Dana Moneter Internasional (IMF)
mengatakan Sri Lanka harus memulai pembicaraan restrukturisasi utang dengan pemberi pinjaman bilateral China, sementara pemerintah negara pulau itu mencari pinjaman pembiayaan dari dana yang berbasis di Washington.
“China adalah kreditor besar, dan Sri Lanka harus terlibat secara proaktif dengannya dalam restrukturisasi utang,” Krishna Srinivasan, direktur Departemen Asia dan Pasifik IMF, mengatakan kepada Reuters dalam sebuah wawancara pada hari Selasa (26 Juli).
Pulau berpenduduk 22 juta saat ini dilanda krisis ekonomi dan politik paling parah dalam sejarah baru-baru ini.
Perdana Menteri enam kali Ranil Wickremesinghe baru-baru ini diangkat sebagai presiden setelah pemberontakan rakyat menggulingkan pendahulunya setelah berbulan-bulan kekurangan bahan bakar, makanan, dan obat-obatan yang parah.
Pemerintah baru-baru ini memutuskan untuk membatasi impor bahan bakar selama 12 bulan.
Negara ini berutang kepada Beijing sekitar US $ 6,5 miliar (S $ 9 miliar) dalam pembiayaan termasuk pinjaman bank pembangunan dan pertukaran bank sentral, menurut data dari Institute of International Finance.
China, ekonomi terbesar kedua di dunia telah berinvestasi dalam proyek-proyek seperti jalan raya, pelabuhan, bandara, dan pembangkit listrik tenaga batu bara. Jepang dan India juga merupakan kreditor bilateral ke Sri Lanka.
“Sri Lanka harus terlibat dengan kreditornya, baik bilateral swasta maupun resmi, dalam latihan utang untuk memastikan keberlanjutan utang dipulihkan,” kata Srinivasan, ketika ia menunjukkan bahwa pembicaraan teknis tentang program IMF baru sedang berlangsung dengan kedua pejabat dari kementerian keuangan dan bank sentral.
Kementerian luar negeri dan bank sentral Sri Lanka tidak segera menanggapi permintaan komentar.
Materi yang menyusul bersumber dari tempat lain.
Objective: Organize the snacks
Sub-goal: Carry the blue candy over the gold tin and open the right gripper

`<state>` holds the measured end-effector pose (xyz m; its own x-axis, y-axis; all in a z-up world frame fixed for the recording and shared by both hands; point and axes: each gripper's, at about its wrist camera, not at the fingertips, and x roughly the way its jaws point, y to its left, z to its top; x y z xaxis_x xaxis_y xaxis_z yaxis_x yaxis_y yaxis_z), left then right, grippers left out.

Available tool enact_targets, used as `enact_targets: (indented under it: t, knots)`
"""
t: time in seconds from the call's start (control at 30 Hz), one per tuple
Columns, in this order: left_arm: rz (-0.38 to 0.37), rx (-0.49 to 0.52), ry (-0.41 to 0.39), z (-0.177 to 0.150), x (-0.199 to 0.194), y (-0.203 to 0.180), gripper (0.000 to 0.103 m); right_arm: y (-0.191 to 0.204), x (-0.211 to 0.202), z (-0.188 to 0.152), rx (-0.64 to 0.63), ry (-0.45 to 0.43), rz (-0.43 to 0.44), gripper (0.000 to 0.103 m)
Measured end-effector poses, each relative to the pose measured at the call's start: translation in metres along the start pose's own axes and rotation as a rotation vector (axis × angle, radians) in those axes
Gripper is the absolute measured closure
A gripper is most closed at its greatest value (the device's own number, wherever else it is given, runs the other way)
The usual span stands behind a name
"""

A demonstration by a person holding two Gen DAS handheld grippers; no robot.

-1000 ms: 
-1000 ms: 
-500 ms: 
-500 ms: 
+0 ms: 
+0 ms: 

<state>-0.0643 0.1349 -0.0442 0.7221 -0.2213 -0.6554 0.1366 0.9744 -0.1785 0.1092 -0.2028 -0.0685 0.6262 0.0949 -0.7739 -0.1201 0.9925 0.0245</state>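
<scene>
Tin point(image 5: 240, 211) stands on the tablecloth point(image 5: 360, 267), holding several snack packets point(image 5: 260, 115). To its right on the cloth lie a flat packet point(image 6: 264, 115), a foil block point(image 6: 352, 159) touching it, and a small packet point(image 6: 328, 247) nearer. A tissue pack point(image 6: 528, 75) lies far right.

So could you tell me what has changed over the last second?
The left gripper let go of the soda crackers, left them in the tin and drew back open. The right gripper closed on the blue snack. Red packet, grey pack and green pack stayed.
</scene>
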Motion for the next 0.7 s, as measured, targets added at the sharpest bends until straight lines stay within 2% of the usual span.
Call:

Kedutaan Besar China di Sri Lanka tidak segera menanggapi.
Negara Asia Selatan itu telah meminta rencana penyelamatan IMF untuk mengatasi krisis ekonomi terburuknya sejak kemerdekaan pada 1948.
Negara ini gagal membayar utang obligasi awal tahun ini atas utang luar negeri senilai $ 12 miliar dengan kreditor swasta, karena berjuang untuk membayar impor barang-barang pokok.
“Ada beberapa bidang di mana kita perlu membuat kemajuan lebih lanjut,” tambah Srinivasan, tetapi menolak untuk menentukan reformasi utama yang harus ditangani Sri Lanka di tempat lain untuk mencapai kesepakatan.
Program Extended Fund Facility (EFF) dari IMF, yang akan menjadi rencana ke-17 dana untuk negara, mengharuskan negara-negara untuk melakukan reformasi ekonomi struktural
Maladewa dan Laos adalah contoh lain dari negara-negara di kawasan ini yang menghadapi situasi utang yang berat.
Srinivasan mengatakan dana tersebut menyarankan negara-negara untuk “membelanjakan lebih banyak dalam mengurangi dampak pada orang miskin dan rentan tetapi menjaga anggaran tetap netral dengan mengurangi pengeluaran di tempat lain atau meningkatkan pendapatan jika memungkinkan.”
“Ini bukan hanya utang publik, tetapi juga utang perusahaan dan utang rumah tangga – dan itu berimplikasi pada pembuatan kebijakan,” katanya. “Masalah utang sangat signifikan.”